Try it →
Restate word for word the lines of the records below, starting at the line that contains "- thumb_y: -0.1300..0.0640" and ending at the line that contains "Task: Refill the", with both of those lines included and nothing else.

⁂

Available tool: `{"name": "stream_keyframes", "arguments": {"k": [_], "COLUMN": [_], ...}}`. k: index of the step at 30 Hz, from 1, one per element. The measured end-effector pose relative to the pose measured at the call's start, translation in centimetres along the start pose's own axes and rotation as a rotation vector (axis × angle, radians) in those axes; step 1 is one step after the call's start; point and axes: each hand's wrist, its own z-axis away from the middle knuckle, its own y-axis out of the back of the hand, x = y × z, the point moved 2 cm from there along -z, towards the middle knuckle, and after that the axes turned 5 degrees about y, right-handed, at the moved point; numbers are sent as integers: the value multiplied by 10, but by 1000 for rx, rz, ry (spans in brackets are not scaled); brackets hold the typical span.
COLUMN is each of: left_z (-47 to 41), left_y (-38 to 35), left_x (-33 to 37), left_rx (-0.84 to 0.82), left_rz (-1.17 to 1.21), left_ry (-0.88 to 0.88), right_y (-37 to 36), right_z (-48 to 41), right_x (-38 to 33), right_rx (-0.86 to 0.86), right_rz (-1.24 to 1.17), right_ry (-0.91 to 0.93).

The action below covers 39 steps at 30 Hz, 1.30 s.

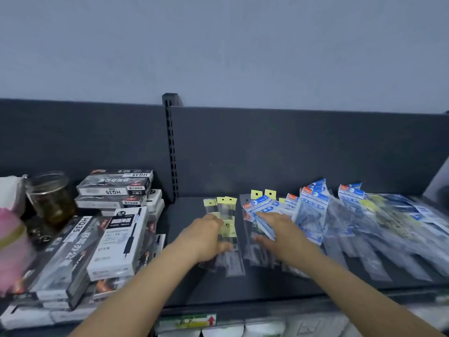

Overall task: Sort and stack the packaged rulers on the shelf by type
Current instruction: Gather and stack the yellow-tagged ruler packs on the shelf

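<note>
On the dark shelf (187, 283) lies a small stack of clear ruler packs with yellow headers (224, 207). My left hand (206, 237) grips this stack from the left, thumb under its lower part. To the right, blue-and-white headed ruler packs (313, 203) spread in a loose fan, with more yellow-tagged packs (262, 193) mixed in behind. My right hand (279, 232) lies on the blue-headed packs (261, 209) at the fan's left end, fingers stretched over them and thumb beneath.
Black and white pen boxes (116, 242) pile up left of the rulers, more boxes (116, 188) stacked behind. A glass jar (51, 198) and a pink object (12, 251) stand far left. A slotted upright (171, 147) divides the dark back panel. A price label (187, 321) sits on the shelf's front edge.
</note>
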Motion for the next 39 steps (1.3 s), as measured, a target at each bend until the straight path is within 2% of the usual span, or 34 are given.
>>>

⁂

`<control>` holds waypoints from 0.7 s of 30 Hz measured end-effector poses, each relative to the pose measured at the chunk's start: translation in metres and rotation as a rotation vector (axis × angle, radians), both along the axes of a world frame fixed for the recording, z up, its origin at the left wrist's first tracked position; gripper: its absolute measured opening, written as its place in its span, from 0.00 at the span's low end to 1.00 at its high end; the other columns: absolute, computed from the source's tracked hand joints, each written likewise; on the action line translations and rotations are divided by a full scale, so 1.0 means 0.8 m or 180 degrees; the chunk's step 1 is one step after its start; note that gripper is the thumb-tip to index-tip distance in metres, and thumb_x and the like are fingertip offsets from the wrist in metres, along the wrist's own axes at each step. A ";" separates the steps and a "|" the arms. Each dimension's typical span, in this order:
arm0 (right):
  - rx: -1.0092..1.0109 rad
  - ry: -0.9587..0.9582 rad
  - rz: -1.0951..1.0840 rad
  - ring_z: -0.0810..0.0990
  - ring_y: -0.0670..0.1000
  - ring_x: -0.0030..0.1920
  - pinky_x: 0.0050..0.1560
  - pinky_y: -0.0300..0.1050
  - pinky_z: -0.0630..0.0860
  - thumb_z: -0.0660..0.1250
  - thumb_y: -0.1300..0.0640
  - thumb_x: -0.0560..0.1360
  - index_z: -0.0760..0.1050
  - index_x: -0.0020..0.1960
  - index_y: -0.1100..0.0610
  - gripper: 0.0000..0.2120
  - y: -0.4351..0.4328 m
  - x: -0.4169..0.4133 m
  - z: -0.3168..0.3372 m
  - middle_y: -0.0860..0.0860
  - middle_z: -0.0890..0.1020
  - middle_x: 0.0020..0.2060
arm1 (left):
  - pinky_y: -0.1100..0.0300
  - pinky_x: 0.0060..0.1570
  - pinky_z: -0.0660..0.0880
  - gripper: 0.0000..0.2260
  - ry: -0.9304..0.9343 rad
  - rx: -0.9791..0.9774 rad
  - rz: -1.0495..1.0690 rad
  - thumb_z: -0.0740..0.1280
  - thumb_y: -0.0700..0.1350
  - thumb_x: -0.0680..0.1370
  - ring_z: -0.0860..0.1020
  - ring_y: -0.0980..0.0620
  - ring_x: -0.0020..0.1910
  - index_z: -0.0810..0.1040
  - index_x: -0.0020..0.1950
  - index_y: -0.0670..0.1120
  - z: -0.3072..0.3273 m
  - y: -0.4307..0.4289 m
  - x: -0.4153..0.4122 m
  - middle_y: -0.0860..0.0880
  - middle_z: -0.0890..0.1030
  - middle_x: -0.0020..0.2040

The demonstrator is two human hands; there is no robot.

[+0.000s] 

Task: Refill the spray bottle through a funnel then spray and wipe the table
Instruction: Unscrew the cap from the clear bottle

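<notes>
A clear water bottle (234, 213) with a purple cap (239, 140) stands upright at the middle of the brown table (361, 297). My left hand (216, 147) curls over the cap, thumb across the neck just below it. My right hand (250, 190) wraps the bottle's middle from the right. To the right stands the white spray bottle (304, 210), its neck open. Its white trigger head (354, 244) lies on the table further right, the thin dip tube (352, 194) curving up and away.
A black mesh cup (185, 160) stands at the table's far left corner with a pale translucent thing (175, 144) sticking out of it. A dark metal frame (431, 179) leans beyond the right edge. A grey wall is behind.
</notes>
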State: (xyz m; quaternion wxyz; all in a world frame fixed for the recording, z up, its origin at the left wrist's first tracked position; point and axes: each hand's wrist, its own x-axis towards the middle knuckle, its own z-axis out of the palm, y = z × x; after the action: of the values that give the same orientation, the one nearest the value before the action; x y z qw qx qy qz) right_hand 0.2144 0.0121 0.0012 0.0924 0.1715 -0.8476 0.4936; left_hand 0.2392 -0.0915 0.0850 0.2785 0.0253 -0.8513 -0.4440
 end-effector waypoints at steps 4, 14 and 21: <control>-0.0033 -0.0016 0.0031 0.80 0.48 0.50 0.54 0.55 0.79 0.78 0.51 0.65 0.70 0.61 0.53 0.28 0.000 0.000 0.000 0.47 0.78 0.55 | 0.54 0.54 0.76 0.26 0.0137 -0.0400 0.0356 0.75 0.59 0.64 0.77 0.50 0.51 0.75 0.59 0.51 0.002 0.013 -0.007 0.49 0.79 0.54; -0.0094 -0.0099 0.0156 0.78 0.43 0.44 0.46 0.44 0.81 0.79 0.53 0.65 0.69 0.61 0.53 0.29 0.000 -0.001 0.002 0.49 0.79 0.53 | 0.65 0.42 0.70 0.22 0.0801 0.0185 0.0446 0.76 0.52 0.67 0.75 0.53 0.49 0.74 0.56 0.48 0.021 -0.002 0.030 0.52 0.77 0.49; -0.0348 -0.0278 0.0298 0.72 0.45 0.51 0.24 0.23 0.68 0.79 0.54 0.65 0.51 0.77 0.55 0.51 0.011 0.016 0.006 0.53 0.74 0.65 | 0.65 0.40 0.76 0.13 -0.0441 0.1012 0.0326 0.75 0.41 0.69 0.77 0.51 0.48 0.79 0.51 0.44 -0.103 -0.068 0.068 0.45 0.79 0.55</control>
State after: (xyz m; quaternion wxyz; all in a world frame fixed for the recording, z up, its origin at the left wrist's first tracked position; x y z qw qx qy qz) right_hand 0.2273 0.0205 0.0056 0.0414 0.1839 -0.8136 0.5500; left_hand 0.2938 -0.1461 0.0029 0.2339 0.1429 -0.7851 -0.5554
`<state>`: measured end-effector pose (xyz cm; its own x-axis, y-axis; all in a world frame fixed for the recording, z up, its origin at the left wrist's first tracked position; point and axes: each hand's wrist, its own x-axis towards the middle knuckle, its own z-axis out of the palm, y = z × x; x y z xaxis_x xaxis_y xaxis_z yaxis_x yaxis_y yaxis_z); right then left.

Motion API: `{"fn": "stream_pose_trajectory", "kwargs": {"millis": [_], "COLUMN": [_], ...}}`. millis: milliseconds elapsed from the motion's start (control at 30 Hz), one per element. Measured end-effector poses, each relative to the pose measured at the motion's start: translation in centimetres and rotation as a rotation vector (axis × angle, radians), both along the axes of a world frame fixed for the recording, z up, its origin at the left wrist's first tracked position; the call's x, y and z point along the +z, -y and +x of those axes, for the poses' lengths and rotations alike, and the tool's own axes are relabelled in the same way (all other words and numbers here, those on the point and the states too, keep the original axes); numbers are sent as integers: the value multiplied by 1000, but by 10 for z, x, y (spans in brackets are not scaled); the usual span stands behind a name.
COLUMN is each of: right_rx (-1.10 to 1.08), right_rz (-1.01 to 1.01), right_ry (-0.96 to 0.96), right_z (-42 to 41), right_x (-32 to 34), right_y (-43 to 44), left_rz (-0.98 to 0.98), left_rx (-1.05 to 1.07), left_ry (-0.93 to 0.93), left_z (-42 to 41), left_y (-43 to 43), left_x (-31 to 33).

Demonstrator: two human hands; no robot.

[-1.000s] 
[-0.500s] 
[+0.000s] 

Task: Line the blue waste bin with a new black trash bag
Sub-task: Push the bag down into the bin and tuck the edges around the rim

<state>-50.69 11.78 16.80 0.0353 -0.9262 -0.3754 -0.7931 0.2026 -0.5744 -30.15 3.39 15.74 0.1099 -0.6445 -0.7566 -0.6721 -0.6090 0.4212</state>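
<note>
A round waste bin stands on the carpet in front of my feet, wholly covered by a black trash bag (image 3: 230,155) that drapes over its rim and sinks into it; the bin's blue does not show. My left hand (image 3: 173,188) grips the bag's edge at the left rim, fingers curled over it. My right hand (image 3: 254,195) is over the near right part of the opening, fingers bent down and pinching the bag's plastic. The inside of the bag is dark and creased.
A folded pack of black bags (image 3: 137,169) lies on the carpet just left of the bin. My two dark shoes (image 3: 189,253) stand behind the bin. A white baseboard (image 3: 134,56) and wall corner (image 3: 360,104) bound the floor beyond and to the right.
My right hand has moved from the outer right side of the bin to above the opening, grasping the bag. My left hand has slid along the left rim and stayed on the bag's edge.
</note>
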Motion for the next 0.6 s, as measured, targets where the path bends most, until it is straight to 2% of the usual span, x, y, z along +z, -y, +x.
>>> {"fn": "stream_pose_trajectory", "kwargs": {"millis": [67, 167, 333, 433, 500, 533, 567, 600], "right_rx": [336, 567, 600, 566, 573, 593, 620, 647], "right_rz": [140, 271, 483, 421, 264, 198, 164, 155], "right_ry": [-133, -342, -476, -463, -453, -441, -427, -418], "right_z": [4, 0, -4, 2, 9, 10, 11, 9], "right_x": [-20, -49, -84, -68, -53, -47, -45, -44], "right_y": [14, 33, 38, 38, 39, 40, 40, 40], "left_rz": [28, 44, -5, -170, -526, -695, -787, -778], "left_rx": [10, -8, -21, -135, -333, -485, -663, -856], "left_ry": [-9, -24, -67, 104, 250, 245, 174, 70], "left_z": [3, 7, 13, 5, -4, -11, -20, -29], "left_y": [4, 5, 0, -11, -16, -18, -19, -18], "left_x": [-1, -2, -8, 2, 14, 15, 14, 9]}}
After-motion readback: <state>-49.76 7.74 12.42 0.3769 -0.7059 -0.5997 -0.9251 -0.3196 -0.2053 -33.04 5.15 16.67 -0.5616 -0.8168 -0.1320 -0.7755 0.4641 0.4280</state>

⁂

Task result →
  - thumb_y: -0.1300..0.0640
  - thumb_x: -0.0560..0.1360
  - index_z: -0.0760..0.1050
  - index_x: -0.0020..0.1960
  - index_y: -0.1100..0.0610
  - gripper: 0.0000..0.2120
  - y: -0.4351..0.4328 m
  - x: -0.4169..0.4133 m
  - z: -0.3168..0.3372 m
  - middle_y: -0.0860..0.0860
  - middle_z: -0.0890..0.1020
  - middle_x: 0.0020..0.2060
arm1 (left):
  - pinky_y: -0.1100..0.0300
  - pinky_x: 0.0060..0.1570
  - pinky_z: -0.0660..0.0880
  - gripper: 0.0000..0.2260
  - ry: -0.9304..0.9343 rad
  - rx: -0.9791..0.9774 rad
  - rz: -1.0495..1.0690 rad
  - thumb_z: -0.0740..0.1280
  - thumb_y: -0.0700..0.1350
  - thumb_x: -0.0680..0.1370
  - ring_z: -0.0860..0.1020
  - ring_y: -0.0980..0.0620
  - ring_x: -0.0020..0.1910
  - index_z: -0.0810..0.1040
  - index_x: -0.0020..0.1950
  - index_y: -0.0670..0.1120
  - z: -0.3072..0.3273 m
  - y: -0.4307..0.4289 m
  - x: -0.4153..0.4122 m
  - middle_y: -0.0860..0.0880
  - middle_z: -0.0890..0.1030
  - middle_x: -0.0020..0.2040

The demonstrator is two human hands; there is no robot.

[+0.000s] 

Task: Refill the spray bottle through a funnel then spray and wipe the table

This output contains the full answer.